Friday afternoon, nearly the close of business, our support team received a call from a credit union asking some questions about why their access to data on the network wasn’t working. We followed our normal troubleshooting and escalation protocols. Shortly after digging into this troubleshooting, the bad actor reached out to the credit union to say they had exfiltrated member information out of the credit union and communicated the ransom. Our team escalated this to management, who then advised the credit union to shut down systems and to contact their cybersecurity insurer to begin assisting with the incident.

Cybersecurity insurance is crucial

You have cybersecurity insurance, right? Believe it or not, we have run into organizations recently that do not. We view this as very important coverage, not just because of the financial aspects but also the incident response and forensic and legal resources these insurers can bring to bear in order to minimize the impact of an incident like this.

In this instance the response was swift—a forensic team and case manager were assigned from a firm that specializes in that work. They would quarterback the incident from here through the end. The lead had extensive experience working for a federal agency responding to just these kinds of incidents.

Be diligent, there is a pattern of timing with these events. If you look at the recent rash of events, it seems like the news often breaks on a Friday afternoon, weekend overnight, or before a major holiday. The bad guys know they may have a better go of it when we may have relaxed our guard a bit.

The mitigation work begins

From the initial contact Friday, the case manager was working with multiple parties and coordinating that work on daily (sometimes multiple) calls with all involved. The groups included the forensic team, legal team, negotiator, cybersecurity firm, our CUSO, and the credit union.

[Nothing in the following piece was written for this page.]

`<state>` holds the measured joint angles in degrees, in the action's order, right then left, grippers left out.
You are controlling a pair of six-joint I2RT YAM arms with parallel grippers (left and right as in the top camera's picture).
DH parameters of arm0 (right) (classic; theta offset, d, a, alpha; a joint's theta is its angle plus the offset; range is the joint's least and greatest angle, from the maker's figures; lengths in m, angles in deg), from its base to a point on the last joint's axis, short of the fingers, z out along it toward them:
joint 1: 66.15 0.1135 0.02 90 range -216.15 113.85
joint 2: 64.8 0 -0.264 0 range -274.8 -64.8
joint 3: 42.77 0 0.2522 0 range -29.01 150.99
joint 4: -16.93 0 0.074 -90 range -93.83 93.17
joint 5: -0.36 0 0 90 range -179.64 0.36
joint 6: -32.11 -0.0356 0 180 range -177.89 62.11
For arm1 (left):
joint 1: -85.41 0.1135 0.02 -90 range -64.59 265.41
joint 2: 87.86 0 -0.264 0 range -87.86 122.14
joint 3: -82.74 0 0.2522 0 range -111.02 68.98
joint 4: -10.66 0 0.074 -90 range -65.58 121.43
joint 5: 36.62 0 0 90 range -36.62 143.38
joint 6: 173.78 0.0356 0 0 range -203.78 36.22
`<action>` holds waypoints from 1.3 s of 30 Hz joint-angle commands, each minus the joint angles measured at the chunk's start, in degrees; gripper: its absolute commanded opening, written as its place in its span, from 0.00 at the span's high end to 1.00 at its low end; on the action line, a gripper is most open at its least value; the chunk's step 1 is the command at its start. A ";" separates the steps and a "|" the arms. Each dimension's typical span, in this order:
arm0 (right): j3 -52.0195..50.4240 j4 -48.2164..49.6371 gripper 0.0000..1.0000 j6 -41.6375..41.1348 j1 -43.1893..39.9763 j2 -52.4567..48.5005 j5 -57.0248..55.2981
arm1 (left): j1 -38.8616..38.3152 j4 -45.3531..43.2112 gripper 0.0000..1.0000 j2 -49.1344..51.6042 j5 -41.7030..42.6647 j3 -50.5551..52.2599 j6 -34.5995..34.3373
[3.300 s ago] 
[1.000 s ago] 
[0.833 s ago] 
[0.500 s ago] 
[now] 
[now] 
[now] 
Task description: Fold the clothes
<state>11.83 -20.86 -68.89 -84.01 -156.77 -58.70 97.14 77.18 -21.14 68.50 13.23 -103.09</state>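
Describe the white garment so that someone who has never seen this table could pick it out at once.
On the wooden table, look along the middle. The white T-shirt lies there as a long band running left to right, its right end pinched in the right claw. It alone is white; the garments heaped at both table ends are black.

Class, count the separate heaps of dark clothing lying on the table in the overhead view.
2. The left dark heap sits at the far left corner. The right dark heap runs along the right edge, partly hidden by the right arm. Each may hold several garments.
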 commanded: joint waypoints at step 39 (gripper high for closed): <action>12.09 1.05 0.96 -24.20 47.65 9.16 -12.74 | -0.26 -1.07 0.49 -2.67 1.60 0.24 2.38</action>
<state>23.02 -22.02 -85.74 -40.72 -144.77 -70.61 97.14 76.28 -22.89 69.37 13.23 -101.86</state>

We were tasked with a few things at the start, such as determining if we had good backup copies offsite and getting the credit union an alternative way to do some of the daily processing and member work that was needed while the network was shut down. Thankfully, the online and mobile banking systems and audio response were unaffected by this outage so members could still do many of the transactions they needed.

The forensic team was digging in and looking for indicators of compromise (IOCs) as well as any information that might point to a known group of bad actors that pulled off the attack. They used tools, requested hard drives be pulled out of equipment and sent for inspection, and on a daily basis made progress in unraveling the who, when, and how details.

The negotiator was busy interacting with the bad actor and working to negotiate down the initial $5M ransom request. This if nothing else would buy time to decide what the options were over the coming days. The updates from this individual made the whole event seem like a spy movie as much as a cyber incident.

The cybersecurity company utilized tools to start monitoring behavior on the network, process and traffic analysis, and ingress and egress.

The credit union had closed itself to the membership for over a week following the start that Friday. They were present for every call and update, and ultimately made decisions on how all parties would proceed with the work they were doing. In the meantime, they also needed to figure out how to communicate with their members, regulators, law enforcement, and other stakeholders.

Do not overlook a communication strategy

Communication is key. When you have an incident, it is a stressful time. We have all witnessed companies that do a good job of communication and manage the incident well and we have also seen those who… leave room for improvement.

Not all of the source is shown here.